In early modern England, two main medical theories prevailed. The predominant theory (based on principles passed down from Galen, 130–210 AD) decreed that the balance of a person’s four humours was key to preserving health and understanding disease. The opposing Paracelsian theory dictated that disease was a result of impediment to the ‘spirits’ of the body. Within both theories of medicine, the malign powers of the stars and planets could cause disease, and a physician skilled in astronomy and astrology could identify the source of illness and thereby devise a necessary remedy (Kassell, 2005b, pp 6–8).

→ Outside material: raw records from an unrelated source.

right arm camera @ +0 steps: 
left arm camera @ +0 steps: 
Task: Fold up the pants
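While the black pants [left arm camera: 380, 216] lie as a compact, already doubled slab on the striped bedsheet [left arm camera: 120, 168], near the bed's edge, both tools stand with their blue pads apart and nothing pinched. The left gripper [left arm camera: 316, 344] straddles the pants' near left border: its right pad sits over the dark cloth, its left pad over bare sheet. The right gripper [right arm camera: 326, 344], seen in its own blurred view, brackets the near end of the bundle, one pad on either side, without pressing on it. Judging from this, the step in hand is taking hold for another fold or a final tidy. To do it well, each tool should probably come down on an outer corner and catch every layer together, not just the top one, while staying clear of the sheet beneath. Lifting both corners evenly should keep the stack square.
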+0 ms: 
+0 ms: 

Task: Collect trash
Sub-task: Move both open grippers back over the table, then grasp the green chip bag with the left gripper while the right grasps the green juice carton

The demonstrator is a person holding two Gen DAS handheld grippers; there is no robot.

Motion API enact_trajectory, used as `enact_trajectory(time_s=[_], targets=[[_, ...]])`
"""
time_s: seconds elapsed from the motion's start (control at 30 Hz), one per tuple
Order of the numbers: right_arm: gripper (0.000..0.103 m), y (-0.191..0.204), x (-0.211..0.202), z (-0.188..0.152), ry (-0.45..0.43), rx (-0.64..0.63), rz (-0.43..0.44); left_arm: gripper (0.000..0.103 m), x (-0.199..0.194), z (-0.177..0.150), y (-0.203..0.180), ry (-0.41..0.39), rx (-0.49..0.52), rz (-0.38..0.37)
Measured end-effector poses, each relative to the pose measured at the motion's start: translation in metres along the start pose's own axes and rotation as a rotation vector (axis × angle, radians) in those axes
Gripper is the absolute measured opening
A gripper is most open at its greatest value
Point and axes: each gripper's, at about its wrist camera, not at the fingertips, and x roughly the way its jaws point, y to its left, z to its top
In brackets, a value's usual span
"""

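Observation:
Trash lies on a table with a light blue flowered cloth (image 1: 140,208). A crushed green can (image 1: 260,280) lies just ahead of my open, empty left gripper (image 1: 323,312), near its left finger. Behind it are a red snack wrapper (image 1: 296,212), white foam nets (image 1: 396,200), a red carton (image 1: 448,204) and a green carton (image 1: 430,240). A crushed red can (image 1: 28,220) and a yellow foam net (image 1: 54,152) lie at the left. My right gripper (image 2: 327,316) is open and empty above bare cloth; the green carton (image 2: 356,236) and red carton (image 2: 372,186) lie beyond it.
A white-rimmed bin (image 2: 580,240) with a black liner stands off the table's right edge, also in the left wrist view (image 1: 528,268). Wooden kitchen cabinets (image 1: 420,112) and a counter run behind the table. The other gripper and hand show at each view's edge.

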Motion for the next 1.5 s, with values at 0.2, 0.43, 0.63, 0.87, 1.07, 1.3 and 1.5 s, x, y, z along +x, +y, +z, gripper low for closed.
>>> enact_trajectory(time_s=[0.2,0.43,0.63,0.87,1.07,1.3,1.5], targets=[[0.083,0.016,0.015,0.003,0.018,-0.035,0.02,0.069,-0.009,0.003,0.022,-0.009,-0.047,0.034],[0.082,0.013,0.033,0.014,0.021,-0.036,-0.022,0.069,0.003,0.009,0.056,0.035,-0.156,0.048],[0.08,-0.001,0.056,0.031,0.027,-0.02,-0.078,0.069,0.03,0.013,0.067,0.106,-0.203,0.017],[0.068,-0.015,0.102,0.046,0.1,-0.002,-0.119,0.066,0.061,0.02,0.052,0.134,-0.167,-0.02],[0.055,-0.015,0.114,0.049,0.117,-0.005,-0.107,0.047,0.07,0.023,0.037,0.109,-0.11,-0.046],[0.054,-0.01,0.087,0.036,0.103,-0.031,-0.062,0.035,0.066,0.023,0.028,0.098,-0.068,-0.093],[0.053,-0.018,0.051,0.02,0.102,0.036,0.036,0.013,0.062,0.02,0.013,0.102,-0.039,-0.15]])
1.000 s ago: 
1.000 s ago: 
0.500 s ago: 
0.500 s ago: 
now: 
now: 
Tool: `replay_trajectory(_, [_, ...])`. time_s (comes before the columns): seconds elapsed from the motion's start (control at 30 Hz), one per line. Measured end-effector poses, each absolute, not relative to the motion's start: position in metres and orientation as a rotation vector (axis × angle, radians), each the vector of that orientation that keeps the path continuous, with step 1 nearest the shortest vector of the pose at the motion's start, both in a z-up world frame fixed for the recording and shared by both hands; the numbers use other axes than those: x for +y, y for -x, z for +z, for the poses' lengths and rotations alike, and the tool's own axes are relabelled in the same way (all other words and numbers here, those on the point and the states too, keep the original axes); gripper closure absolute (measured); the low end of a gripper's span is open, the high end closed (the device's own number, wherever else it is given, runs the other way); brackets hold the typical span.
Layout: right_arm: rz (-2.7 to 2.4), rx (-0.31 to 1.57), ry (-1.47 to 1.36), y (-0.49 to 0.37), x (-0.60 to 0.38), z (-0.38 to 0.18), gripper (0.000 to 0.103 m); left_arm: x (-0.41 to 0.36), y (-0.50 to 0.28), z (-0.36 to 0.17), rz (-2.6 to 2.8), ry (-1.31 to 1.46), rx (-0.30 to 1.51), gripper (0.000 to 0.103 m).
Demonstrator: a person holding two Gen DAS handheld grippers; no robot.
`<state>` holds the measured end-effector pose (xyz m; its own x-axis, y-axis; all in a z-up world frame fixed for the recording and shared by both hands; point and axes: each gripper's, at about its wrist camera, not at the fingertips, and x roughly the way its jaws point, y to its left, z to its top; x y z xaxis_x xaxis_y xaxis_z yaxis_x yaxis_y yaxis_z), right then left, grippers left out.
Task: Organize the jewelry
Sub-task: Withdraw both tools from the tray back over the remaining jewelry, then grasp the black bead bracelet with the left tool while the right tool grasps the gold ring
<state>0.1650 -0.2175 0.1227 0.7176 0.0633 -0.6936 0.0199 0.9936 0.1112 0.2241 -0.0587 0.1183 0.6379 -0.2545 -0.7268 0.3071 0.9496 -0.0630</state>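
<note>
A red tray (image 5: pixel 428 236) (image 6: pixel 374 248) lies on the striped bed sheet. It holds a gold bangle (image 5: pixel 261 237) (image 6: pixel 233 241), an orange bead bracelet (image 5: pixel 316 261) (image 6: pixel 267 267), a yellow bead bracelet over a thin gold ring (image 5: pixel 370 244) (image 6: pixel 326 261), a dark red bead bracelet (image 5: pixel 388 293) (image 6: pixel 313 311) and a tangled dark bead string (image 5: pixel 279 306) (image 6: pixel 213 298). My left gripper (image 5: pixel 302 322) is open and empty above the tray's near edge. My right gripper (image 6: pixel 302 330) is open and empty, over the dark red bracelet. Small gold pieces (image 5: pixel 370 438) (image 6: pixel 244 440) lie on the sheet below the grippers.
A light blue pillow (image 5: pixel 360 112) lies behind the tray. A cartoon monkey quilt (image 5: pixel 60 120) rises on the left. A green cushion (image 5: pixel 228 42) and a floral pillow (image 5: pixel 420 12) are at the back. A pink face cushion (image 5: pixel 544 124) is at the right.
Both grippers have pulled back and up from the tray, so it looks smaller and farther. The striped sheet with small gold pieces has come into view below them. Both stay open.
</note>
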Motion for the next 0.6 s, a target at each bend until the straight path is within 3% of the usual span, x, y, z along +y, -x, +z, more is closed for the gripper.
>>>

According to Paracelsian cosmology, through what was known as ‘astral magic’, sigils were one of several objects (along with rings, images and swords) that via association with the power of the stars could be made to remedy diseases, enhance health, triumph over enemies, protect, or improve one’s fortune (Kassell, 2005b, p 48). As stated by astrologer-physician Simon Forman, sigils were believed to enclose ‘som parte of the virtue of heaven and of the plannets according to the tyme that it is stamped caste or engraven or written in’.[50] That is, the knowledge of astronomy and judgements of astrology came together in the creation of sigils, made according to particular positions of the heavens, at significant moments, with the virtues of the stars and planets physically stamped upon them.[51]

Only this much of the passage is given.